**Aim of the task:**
Repeat the data in full and exactly. Leave the pictures out.

#### Data for this task ####

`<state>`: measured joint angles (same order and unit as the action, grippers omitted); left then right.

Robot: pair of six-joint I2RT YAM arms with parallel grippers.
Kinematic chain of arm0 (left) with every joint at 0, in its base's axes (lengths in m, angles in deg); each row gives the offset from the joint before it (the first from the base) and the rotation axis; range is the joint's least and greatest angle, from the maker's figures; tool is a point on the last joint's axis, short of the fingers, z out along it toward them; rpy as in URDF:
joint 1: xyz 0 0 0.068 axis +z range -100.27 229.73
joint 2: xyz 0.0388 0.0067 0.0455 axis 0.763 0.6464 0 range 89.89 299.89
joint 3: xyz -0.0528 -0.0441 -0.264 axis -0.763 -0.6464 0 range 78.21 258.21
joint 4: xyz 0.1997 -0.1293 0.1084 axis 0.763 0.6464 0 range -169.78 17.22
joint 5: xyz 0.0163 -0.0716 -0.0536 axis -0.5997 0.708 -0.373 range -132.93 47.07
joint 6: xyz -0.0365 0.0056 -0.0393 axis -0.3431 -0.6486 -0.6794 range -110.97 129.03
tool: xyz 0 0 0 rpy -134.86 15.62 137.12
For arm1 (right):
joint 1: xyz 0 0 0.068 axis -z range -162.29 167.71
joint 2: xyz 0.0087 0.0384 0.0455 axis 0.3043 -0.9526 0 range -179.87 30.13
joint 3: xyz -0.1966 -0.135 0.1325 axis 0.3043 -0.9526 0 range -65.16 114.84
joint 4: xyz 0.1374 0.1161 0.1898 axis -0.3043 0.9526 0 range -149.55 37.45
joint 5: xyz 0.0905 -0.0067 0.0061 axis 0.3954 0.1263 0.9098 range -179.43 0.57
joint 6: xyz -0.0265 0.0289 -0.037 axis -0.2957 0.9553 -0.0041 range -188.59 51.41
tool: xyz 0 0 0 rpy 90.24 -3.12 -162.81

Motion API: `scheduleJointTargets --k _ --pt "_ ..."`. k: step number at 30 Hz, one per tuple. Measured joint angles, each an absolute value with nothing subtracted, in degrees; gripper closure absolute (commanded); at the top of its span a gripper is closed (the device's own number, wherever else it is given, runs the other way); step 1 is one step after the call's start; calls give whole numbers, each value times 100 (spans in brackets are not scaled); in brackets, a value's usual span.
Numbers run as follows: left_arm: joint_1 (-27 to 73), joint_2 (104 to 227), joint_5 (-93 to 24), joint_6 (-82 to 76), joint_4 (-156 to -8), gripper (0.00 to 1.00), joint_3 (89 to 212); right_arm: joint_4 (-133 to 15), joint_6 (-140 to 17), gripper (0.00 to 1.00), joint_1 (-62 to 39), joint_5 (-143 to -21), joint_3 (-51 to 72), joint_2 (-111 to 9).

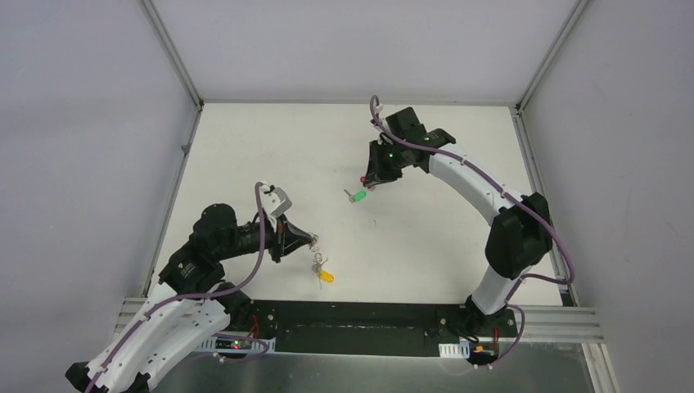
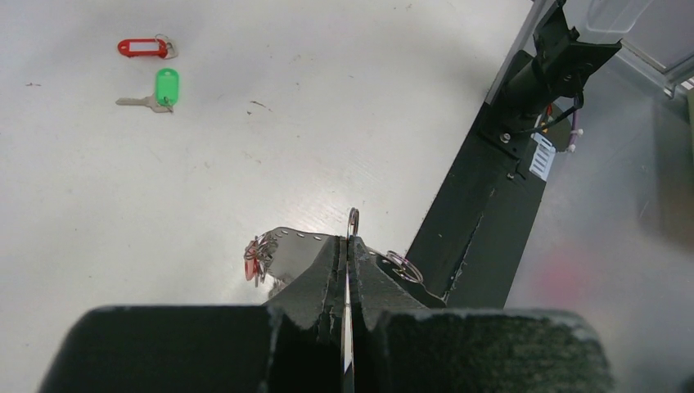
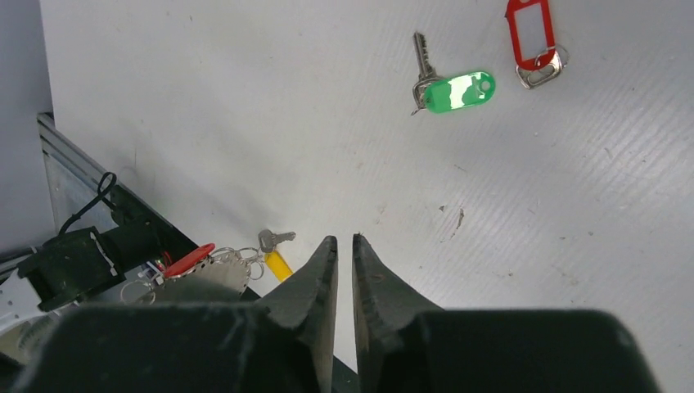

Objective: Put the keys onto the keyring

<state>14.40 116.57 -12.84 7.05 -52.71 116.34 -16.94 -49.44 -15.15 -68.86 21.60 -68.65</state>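
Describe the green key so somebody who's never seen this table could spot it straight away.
On the white table, look near the middle, just beside the tip of the right arm. Two small tagged things lie there close together. The green-tagged key is the one with a bare silver blade showing; the red tag beside it shows none.

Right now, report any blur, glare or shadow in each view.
Top external: even, soft light, faint shadows, all sharp. Left wrist: the left tool looms close and soft; the area past the edge of the table is blurred. Right wrist: white glare on the green tag; table grain crisp.
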Motion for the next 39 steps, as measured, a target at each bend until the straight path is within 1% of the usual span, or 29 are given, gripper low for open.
scheduleJointTargets --k 3,8,10,13,16,24,29,34,39 --pt "1440 11851 -1288 664 -5271 100 11677 -1709 -4791 81 -1532 -6966 2160 -7013" --pt "1440 11978 -1306 550 -5269 100 11695 -1631 -4548 74 -1714 -7428 2250 -7730" --pt "1440 11974 -1310 522 -5269 100 11695 -1451 -4487 71 -1849 -7605 2529 -8183" --pt "1440 11888 -1345 502 -5269 100 11695 -1290 -4424 70 -2026 -7852 3047 -8821" --pt "1440 11760 -1391 493 -5269 100 11695 -1194 -4356 70 -2118 -8007 3408 -9206" --pt "1440 11563 -1422 498 -5271 100 11695 -953 -4192 75 -2109 -8225 4191 -9682" --pt "1440 11558 -1406 517 -5271 100 11693 -855 -4163 74 -2107 -8308 4256 -9728" --pt "1440 11563 -1343 528 -5278 100 11693 -765 -4163 71 -2107 -8453 4263 -9778" --pt "1440 11565 -1251 530 -5285 100 11666 -656 -4166 73 -2118 -8534 4333 -9947"
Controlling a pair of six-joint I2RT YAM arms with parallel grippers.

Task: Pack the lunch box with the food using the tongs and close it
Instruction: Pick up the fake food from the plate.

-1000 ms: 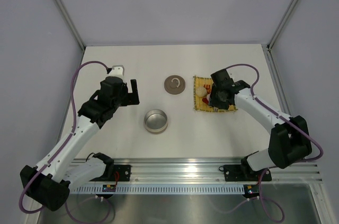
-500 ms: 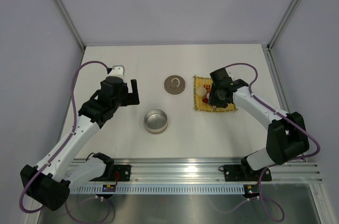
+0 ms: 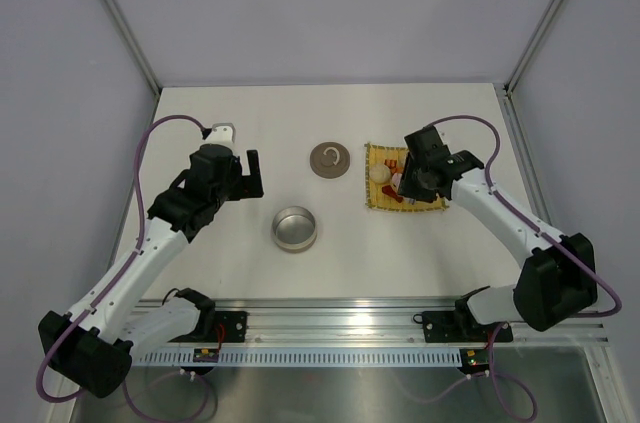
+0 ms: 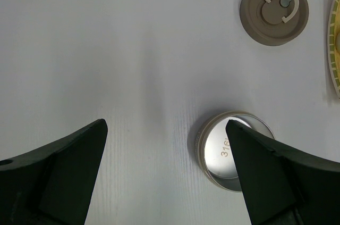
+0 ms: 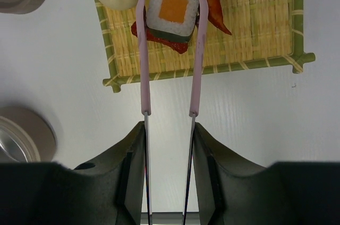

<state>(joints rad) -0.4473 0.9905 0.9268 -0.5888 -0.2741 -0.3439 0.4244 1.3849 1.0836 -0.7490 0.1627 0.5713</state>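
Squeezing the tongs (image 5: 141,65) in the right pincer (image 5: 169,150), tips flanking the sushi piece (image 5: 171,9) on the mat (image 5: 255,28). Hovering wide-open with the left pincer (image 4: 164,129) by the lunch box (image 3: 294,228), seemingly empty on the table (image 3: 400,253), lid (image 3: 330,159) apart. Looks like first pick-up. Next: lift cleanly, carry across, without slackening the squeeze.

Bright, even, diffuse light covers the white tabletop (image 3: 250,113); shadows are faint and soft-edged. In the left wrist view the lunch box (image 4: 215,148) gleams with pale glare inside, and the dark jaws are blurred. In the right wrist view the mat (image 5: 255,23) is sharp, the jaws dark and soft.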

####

**Reply:**
`<state>`: measured joint angles (same order and unit as the action, grippers omitted); left then right.

Robot: pair of six-joint I2RT YAM arms with parallel grippers.
Kinematic chain of arm0 (left) with every joint at 0, in its base's axes (lengths in m, angles in deg); each row gives the offset from the joint before it (the first from the base) and the rotation axis; range is the joint's least and greatest angle, from the maker's figures; tool is a point on the last joint's axis, short of the fingers, z out along it toward them; rpy as in URDF:
joint 1: xyz 0 0 0.068 axis +z range -100.27 229.73
joint 2: xyz 0.0388 0.0067 0.0455 axis 0.763 0.6464 0 range 89.89 299.89
joint 3: xyz -0.0528 -0.0441 -0.264 axis -0.763 -0.6464 0 range 78.21 258.21
joint 4: xyz 0.1997 -0.1293 0.1084 axis 0.763 0.6464 0 range -169.78 17.22
joint 5: xyz 0.0163 -0.0716 -0.0536 axis -0.5997 0.708 -0.373 range -132.93 47.07
joint 6: xyz -0.0365 0.0056 -0.0393 axis -0.3431 -0.6486 -0.6794 range -110.97 129.03
tool: xyz 0 0 0 rpy -134.86 15.62 137.12
For arm1 (right):
joint 1: xyz 0 0 0.068 axis -z range -162.29 167.71
joint 2: xyz 0.0087 0.0384 0.0455 axis 0.3043 -0.9526 0 range -179.87 30.13
joint 3: xyz -0.1966 -0.135 0.1325 axis 0.3043 -0.9526 0 range -65.16 114.84
joint 4: xyz 0.1374 0.1161 0.1898 axis -0.3043 0.9526 0 range -149.55 37.45
joint 5: xyz 0.0905 -0.0067 0.0061 axis 0.3954 0.1263 0.9098 range -179.43 0.57
joint 6: xyz -0.0265 0.0289 -0.037 axis -0.2957 0.9553 -0.0041 range -188.59 51.41
tool: xyz 0 0 0 rpy 90.24 -3.12 -162.81

Motion API: `scheduleJointTargets --k _ --pt "_ ..."`. k: step number at 30 Hz, one per tuple. Measured joint angles, each an absolute value with nothing subtracted, in degrees; gripper closure absolute (commanded); at the top of its span a gripper is closed (the device's own number, wherever else it is given, runs the other way); step 1 is one step after the call's start; calls give whole numbers, each value times 100 (spans in brackets are not scaled); in brackets, a value's usual span.
Numbers run as follows: left_arm: joint_1 (-27 to 73), joint_2 (104 to 227), joint_5 (-93 to 24), joint_6 (-82 to 76), joint_4 (-156 to -8), gripper (0.00 to 1.00), joint_3 (89 to 212); right_arm: joint_4 (-133 to 15), joint_6 (-140 to 17), gripper (0.00 to 1.00), joint_1 (-62 to 39), joint_5 (-143 to -21), joint_3 (-51 to 72), joint_2 (-111 to 9).


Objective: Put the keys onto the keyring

<state>14.40 116.57 -12.84 7.05 -52.71 116.34 -16.94 -49.44 -15.15 -68.86 21.60 -68.65</state>
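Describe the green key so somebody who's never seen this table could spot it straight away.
On the white table, look near the middle, just beside the tip of the right arm. Two small tagged things lie there close together. The green-tagged key is the one with a bare silver blade showing; the red tag beside it shows none.

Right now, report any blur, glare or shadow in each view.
Top external: even, soft light, faint shadows, all sharp. Left wrist: the left tool looms close and soft; the area past the edge of the table is blurred. Right wrist: white glare on the green tag; table grain crisp.
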Motion for the next 39 steps, as measured, a target at each bend until the straight path is within 1% of the usual span, or 29 are given, gripper low for open.
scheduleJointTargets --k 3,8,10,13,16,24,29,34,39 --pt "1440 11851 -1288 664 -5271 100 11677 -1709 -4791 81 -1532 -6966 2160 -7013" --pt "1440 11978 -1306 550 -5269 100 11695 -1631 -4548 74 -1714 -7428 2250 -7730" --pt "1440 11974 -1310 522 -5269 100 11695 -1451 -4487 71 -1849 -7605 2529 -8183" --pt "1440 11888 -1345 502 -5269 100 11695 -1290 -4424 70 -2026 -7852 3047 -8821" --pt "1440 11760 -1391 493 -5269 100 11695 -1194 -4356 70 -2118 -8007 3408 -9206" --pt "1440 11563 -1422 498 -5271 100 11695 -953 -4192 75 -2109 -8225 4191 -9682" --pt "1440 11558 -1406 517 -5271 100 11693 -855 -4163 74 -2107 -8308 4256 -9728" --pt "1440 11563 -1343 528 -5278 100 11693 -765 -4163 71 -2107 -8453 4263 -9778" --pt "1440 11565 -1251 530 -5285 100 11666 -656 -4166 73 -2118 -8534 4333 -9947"
Controlling a pair of six-joint I2RT YAM arms with parallel grippers.

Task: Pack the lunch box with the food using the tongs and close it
Instruction: Pick up the fake food from the plate.

-1000 ms: 
-500 ms: 
+0 ms: 
+0 ms: 
+0 ms: 

<state>(joints rad) -0.4473 0.9905 0.9268 -0.5888 -0.2741 -0.3439 0.4244 1.3849 1.0836 -0.7490 0.1627 0.5713</state>
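Squeezing the tongs (image 5: 141,65) in the right pincer (image 5: 169,150), tips flanking the sushi piece (image 5: 171,9) on the mat (image 5: 255,28). Hovering wide-open with the left pincer (image 4: 164,129) by the lunch box (image 3: 294,228), seemingly empty on the table (image 3: 400,253), lid (image 3: 330,159) apart. Looks like first pick-up. Next: lift cleanly, carry across, without slackening the squeeze.

Bright, even, diffuse light covers the white tabletop (image 3: 250,113); shadows are faint and soft-edged. In the left wrist view the lunch box (image 4: 215,148) gleams with pale glare inside, and the dark jaws are blurred. In the right wrist view the mat (image 5: 255,23) is sharp, the jaws dark and soft.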

The answer has been fully stated.